Nur selten schwimmt in deinen Augen jenes Lächeln,

häufiger verbirgst du es,

oft wird es dir nicht einmal mehr bewusst.

Du spürst den Anlass für ein Lächeln nicht mehr auf,

so hast du dich daran gewöhnt, es zu ersticken.

Als du noch schwach warst,

haben andere dein Lächeln unterdrückt.

Jetzt knebelst du dich selbst,

du willst nicht schwach erscheinen.

Du willst nicht schwach erscheinen!

Lieber bist du feige.

Vorbild und Leitbild,

Bilder – nichts als Bilder!

Nur selten noch dies Lächeln, diese Tränen.

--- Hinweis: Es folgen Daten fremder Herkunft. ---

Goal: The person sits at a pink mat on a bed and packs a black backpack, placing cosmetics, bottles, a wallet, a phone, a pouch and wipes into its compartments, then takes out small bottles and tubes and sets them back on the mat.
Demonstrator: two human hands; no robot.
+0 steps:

Du hast dich lieber aus dir selbst verbannt.

(1968)

17 Kommentare zu “ABSCHLIFF

  1. Das ist der schlimmste Moment im Leben – wenn man realisiert, dass man nicht mehr richtig Lachen oder Weinen kann.

  2. Man will nicht schwach erscheinen. Heutzutage wo sich jeder perfekt durchgestylt und durchtrainiert auf Instagram und Co. präsentieren muss gilt das wohl noch mehr als 1968.

    1. War das denn wirklich jemals anders oder wird das durch das Internet und die sozialen Medien einfach nur verstärkt wahrgenommen?

    2. Ich weiss zwar nicht genau wer das gesagt hat, aber es stimmt wohl: „Das Internet erschafft keine neue Gesellschaft, es spiegelt nur die Gesellschaft wieder.“

  3. Sie sind immer wieder für eine Überraschung gut. Und manchmal bedarf es gar nicht vieler weiterer Worte.

  4. ich finde es sehr beeindruckend, wieviel weitsicht dieses gedicht zeigt für jemanden mit vielleicht anfang 20.